Chegamos
ao ano 2000
(Escrito para, e lido na, reunião de família que fizemos dias depois do dia 31 de dezembro)
Chegamos
ao ano 2000. Comemorou-se isto à meia noite do dia 31 de dezembro
passado. Ou deveria ter sido à 1 hora da manhã por causa do horário
de verão?
Duas
mil voltas completas da Terra em torno do Sol desde que Cristo
nasceu. Em que momento, nosso grãozinho nave mãe completou as 2000
voltas? Há 2000 ou 2004 anos atrás? Deveríamos ter celebrado há
nove dias, ou neste momento?
Rigorosamente
não importa.
A
vida, uma vez superado o patamar da sobrevivência material, ponto a
partir do qual nada é rigorosamente necessário, se orienta através
de símbolos.
Quanto
à nossa sobrevivência física, não escolhemos o que temos que
fazer para mantê-la, contudo, uma vez vivos, influenciamos o curso da
vida conforme os símbolos que construímos e cultuamos. Quanto mais
ricos os símbolos, e quanto mais fortemente compartilhados, mais
rica a vida.
Chamo
a todos, para que aqui, e neste momento, elevemos os nossos corações,
para celebrar, para elaborar um símbolo importante: “a chegada do
ano 2000”, através de outro mais importante: “a família” –
“o reveillon da nossa família”.
Não
o pudemos fazer no momento em que todos o fizeram, mas este momento é
para mim tão forte quanto aquele em que os fogos desenhavam o céu,
e eu elevei meu pensamento para a minha família, para o nosso
passado, para a memória de papai, e imaginei que o desejo de todos
nós era esta estarmos juntos, inclusive com ele.
Celebramos
o símbolo do marco do ano 2000. O símbolo do início de uma nova
era, de uma era na qual não boiamos imponderáveis em uma nave
espacial, como imaginávamos. O símbolo de um ponto que foi tão
distante no tempo, e que de repente chegou.

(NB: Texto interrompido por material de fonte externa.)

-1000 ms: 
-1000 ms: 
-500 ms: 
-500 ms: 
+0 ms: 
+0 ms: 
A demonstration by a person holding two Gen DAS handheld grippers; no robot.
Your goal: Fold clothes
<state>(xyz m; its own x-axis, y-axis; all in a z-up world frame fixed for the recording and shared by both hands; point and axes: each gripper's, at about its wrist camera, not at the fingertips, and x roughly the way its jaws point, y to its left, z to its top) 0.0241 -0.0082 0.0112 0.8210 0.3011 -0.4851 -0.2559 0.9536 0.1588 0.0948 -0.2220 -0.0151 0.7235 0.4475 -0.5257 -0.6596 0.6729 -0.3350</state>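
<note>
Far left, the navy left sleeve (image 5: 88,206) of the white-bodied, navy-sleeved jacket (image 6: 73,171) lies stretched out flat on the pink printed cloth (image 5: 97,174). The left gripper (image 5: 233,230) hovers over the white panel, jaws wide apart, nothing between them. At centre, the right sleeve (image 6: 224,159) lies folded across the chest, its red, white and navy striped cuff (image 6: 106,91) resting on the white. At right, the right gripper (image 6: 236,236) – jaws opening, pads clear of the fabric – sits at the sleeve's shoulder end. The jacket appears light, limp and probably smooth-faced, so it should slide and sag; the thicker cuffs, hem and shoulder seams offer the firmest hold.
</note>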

Chegou tão rápido
quanto a vida passa, deixando a sensação muito distante do tempo em
que vivíamos sob um mesmo teto, numa família.
Buscando
interpretar os tempos de agora, talvez se possa dizer que celebramos
o rompimento de uma barreira simbólica no tempo, rumo a um novo
tempo, no qual o ser humano surpreenderá a si próprio com o que
será capaz de fazer materialmente. O que estiver na cabeça das
pessoas é o que possivelmente acontecerá, aliás o século 20
provou isto ao 19. Senão tanto, celebramos ao menos termos
sobrevivido ao futuro (ou ao símbolo coletivo dele).
Como
o futuro é tão perto, e o passado tão distante ... é como se na
escala do tempo, um metro para trás fosse maior do que um metro para
frente ...
Me
lembro da foto preto e branco, colada hoje na porte da minha
geladeira ... magrinho, pequenino, de camisa do Botafogo (a final de
contas nossa família adotou este símbolo, e eu me orgulhava disto),
sandália franciscana, e a tão criticada meia branca.
Lembro-me
da foto da Ana, tentando segurar aquela imensa bola de basquete, em
Petrópolis ... d’aquela foto com os rostinhos do Sérgio, do Beto
e do Duda, que sempre esteve no quarto de nossos pais.
Mamãe
cruzou o tempo irradiando o carinho que tanto me equilibrou.
Neste
momento, reunido em família, nesta confraternização, confluímos
dois ícones fortíssimos: o do passado e o do futuro. Me alegro por
ter esta oportunidade, por este reencontro, por este repensar. E se
na noite do dia 31 felizmente pude estar com meu irmão Roberto e sua
família, hoje posso estar com todos, com muita intensidade, como se
hoje fosse o antes, no amplo sentido deste paradoxo.
Para
terminar, é importante ser mencionado novamente, que infelizmente,
sentimos a ausência do convidado de honra desta festa. Ele que
sempre sonhou com esta data, que mais faria questão de nos ver
reunidos, e que nos manteve, de uma forma ou de outra, unidos até
então.
Pai,
esteja em paz onde estiver. Nós o amamos. Feliz eternidade!
Mamãe,
irmãos e sobrinhos, feliz ano 2000!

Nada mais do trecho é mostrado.